Evidence in the literature
For exam purposes, this can be summarised as follows:
- Early RRT was popular in early 2000s. A good overview of Seabra et al (2008) were able to identify a nonsignificant 36% mortality risk reduction associated with early RRT, but lamented that early dialysis therapy looked best in the smaller studies, and that heterogeneity among the trials precluded definitive conclusions.

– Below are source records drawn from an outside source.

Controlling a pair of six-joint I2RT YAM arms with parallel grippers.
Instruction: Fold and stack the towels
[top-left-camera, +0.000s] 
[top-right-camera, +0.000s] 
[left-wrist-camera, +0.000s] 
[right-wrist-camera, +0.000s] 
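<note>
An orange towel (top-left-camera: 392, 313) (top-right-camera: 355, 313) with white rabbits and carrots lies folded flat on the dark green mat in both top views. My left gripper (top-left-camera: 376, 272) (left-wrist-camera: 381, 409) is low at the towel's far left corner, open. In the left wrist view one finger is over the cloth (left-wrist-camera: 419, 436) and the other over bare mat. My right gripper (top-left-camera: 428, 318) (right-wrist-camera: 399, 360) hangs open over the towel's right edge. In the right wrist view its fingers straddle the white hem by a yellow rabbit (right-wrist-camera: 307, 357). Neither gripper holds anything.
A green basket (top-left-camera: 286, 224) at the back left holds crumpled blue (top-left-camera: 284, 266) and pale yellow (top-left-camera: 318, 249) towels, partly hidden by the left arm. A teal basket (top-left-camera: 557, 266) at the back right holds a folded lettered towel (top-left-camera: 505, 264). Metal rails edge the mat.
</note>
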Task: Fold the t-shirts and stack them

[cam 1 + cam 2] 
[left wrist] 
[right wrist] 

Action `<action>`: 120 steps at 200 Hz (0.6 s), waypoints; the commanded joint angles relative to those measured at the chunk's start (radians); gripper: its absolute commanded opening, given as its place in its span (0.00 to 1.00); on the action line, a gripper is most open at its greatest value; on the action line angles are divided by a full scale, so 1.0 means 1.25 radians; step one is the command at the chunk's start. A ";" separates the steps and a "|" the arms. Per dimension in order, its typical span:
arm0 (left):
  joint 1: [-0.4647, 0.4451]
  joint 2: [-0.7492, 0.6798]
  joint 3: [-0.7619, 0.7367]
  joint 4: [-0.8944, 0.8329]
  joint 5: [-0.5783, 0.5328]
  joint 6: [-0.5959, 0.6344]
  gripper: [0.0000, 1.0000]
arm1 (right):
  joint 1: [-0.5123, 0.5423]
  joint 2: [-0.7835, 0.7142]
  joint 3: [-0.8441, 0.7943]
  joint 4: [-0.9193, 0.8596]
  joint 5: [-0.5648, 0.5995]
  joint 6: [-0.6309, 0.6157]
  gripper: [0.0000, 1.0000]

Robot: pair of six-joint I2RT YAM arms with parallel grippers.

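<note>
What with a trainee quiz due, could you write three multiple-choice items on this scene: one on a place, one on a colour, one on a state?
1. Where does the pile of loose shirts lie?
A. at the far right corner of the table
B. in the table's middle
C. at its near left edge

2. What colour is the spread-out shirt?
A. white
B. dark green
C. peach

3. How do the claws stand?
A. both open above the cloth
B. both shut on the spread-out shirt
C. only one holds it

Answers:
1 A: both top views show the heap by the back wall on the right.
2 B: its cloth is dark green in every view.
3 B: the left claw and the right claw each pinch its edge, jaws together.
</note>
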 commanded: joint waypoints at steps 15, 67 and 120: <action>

- Studies from that period were largely of poor quality, and were unable to find a mortality benefit. This early era is well summarised by Wierstra et al (2016) in their systematic review for Critical Care. The collaborators found nine "high quality" studies which were included in the final analysis, totalling 1042 patients. No survival benefit was seen.
- AKIKI trial - Gaudry et al (2016), with n= 620. Unlike the others, this was a randomised trial of early vs late initiation. Of the delayed group, only 51% received dialysis - the rest scraped through without it. There were also fewer catheter-associated infections in the delayed group. Sure, the ones which ended up being dialysed anyway looked biochemically worse when they received RRT, but they were already worse at baseline (with a higher SOFA score). Mortality between groups did not differ significantly (48.5% vs 49%), nor was there any increase in the length of ICU stay. On the basis of this trial, one may make a strong argument in favour of waiting for spontaneous renal recovery.
- ELAIN trial (Zarbock et al, 2016) - a smaller single-centre study which compares favourably in its methodology with AKIKI. Ther ELAIN investigators had an "early" group which was only separated from the "late" by a period of less than 24 hours on average. They also failed to treat the groups equally: the early group received RRT at KDIGO stage 2, but the delayed group had to wait untilt they got to Stage 3 before they got their dialysis. . The use of weird biomarkers (NGAL?) and unusual protocols (7 days of RRT in each group, regardless of renal performance) makes it difficult to use ELAIN as an argument for early dialysis. The ELAIN methodology is taken apart with appropriate viciousness in the JAMA editorial by Chertow and Winkelmayer, which brings up the question"if it's so crap then how come you published it?"
- STARRT-AKI (NEJM, 2020) was the last and arguably best volley in this exchange. As with everything CTG, it was massive (n = 2927) and showed no difference. Again, of the delayed group, a huge proportion (38%) never ended up getting dialysed. The early RRT group stayed in ICU for one day less (9 vs 10 days), and had a greater number of clinically trivial adverse events (hypophosphataemia, seriously). Interestingly, the early RRT group ended up having a much higher risk of dialysis dependence at day 90, which raises the question - does RRT, inflicted on the patient when they are at their most vulnerable, induce some sort of additional dialysis-induced kidney injury? Lasty, though informative, this trial did not help to determine what "delayed" really means for patients, and how to select the ones in whom delays are going to be harmful.
- AKIKI 2 (Gaudry et al, 2021) added some information to the latter. This was another large French study involving multiple centres and 278 patients. These oliguric patients resembled the delayed arm of STARRT-AKI, in the sense that they did not have any indications for immediate urgent CRRT. They were then observed for 72 hours of oliguria, or until their urea increased to over 40 mmol/L. At that stage they were randomised to either keep waiting or to receive RRT. It turned out that postponing RRT at this late stage did not conver any sort of benefit, and might have even been associated with harm (there was a statistically insignificant trend towards increased mortality).